# A Two Dimensional Vector Architecture for Multimedia

Ahmed El-Mahdy and Ian Watson

Computer Science Department, University of Manchester Manchester M13 9PL, UK, {aelmahdy,watson}@cs.man.ac.uk

Abstract. Vector processing is gaining attention for supporting multimedia workloads, particularly small subword vectors. In this paper we propose a novel vector instruction set combining the benefits of subword parallelism and traditional vector processing. We also develop a simple cache prefetching optimisation that exploits the two dimensional data access pattern of multimedia MPEG2 video applications. The architecture parameter space is explored by a simple analytical study. The analysis is complemented by detailed simulation of the actual system where it is shown that the optimised cache removes 75% of the misses and the instruction set performance is equivalent to a subword instruction with double the word size on the average.

### 1 Introduction

There is currently a convergence between general-purpose processors and multimedia processors [2]. Major microprocessor manufacturers have extended their instruction sets with multimedia specific instructions. These include Intel x86's MMX, PowerPC's AltiVec, UltraSPARC's VIS, and PA-RISC's MAX-2. However, more radical architecture changes are sought for meeting the increasing high performance requirement of multimedia applications [5,9].

Microprocessor technology is progressing very fast. It is expected that by the year 2010 it will be possible to build billion-transistor microprocessors with clock speeds approaching 10 GHz [1]. However, there are two main issues; memory and global clocking. Memory is not progressing at the same rate and thus the memory processor gap is increasing. With a billion transistors on a chip, wire delays will dominate and the global clocking of large synchronous systems will become a problem. Single-chip multiprocessors may be a way to overcome these problems.

In this paper we develop a *two dimensional* vector architecture for supporting multimedia on the Jamaica processor. Jamaica [12] is a proposal for a singlechip multithreaded multiprocessor targeting Java. The architecture combines the benefits of traditional vector processing and subword parallelism found in current general-purpose processors. The instruction set architecture is described in section 2 together with related work. We have observed 2D spatial locality in MPEG2 video data accesses and developed a simple cache optimisation to exploit that locality. This is described in section 3 together with related work. To explore

R. Sakellariou et al. (Eds.): Euro-Par 2001, LNCS 2150, pp. 687-696, 2001.

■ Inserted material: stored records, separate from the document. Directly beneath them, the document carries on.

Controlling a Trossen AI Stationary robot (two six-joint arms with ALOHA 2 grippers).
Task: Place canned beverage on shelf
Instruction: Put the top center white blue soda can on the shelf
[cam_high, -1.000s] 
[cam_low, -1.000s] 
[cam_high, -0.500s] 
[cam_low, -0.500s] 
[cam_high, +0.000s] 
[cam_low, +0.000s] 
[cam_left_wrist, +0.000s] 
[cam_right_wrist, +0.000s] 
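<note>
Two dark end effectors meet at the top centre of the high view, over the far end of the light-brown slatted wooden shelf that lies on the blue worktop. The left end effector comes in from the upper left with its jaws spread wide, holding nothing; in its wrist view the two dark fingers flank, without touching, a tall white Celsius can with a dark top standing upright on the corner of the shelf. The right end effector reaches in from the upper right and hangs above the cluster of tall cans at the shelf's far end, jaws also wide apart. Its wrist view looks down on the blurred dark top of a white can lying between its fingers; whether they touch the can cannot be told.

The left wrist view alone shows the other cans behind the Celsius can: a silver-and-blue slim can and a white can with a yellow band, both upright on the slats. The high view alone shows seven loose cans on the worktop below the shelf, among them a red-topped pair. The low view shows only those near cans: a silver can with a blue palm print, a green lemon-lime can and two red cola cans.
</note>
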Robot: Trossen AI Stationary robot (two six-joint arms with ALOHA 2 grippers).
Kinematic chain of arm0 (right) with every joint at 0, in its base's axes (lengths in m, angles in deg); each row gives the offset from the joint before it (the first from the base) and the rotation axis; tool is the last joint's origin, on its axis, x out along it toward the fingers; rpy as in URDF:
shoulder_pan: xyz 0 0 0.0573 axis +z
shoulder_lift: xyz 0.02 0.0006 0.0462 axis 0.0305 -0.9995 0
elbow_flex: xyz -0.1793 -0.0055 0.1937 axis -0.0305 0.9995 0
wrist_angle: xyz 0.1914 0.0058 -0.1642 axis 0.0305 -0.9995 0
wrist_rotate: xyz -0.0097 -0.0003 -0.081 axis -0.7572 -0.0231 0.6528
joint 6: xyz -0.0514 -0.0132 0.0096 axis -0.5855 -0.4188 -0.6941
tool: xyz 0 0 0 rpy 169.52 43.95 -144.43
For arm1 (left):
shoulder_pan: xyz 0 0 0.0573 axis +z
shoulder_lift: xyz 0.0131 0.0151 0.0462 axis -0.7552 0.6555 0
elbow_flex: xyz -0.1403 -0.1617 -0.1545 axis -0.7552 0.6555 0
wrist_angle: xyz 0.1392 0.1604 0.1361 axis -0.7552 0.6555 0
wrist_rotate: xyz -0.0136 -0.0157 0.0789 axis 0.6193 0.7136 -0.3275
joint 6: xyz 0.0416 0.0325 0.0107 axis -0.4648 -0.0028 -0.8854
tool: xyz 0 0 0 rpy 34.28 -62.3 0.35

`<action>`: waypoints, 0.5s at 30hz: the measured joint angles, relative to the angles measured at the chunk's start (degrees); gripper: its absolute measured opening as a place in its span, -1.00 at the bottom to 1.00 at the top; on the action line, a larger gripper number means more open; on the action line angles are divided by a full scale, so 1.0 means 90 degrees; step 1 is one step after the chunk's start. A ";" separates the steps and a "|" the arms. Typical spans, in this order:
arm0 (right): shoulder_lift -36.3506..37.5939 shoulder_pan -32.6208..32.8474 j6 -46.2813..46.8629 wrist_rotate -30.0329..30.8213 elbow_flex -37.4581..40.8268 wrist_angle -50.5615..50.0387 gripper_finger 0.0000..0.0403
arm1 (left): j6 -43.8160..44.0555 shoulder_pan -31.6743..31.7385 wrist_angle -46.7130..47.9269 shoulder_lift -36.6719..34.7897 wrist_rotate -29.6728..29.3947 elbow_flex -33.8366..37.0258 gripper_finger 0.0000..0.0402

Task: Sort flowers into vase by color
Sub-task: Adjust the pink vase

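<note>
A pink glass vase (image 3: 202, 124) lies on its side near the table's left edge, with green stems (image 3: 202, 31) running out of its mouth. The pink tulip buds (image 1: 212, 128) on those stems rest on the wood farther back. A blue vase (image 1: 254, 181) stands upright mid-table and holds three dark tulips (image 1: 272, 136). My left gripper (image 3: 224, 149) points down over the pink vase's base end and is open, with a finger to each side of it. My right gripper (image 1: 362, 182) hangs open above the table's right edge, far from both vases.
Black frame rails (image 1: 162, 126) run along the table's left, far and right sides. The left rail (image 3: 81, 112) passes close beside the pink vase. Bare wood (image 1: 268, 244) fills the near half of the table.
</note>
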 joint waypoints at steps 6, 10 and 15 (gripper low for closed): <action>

<sup>©</sup> Springer-Verlag Berlin Heidelberg 2001

the wide ranging parameter space, we have developed a simple analytical model. In section 4 we describe the model and use it to analyse MPEG2 encode and decode applications (mpeg2encode and mpeg2decode). Initial simulation results are presented in section 5.

# 2 The 2d-Vector Instruction Set

Multimedia workloads are inherently data-parallel which makes a vector architecture a suitable candidate. The vector instruction set has the benefit of decreasing address generation and loop control overheads. Our *2d-vector* instruction set combines the benefits of a traditional vector instruction set and the subword parallelism used in current microprocessor multimedia extensions.

We propose the use of 8 vector registers, each containing a maximum of 8 32-bit elements. The vector length is specified in a 'vl' register. Each element can be viewed as a simple vector of 8-bit or 16-bit subword data types. Thus a vector register is a vector of simple subword vectors, effectively a two dimensional vector.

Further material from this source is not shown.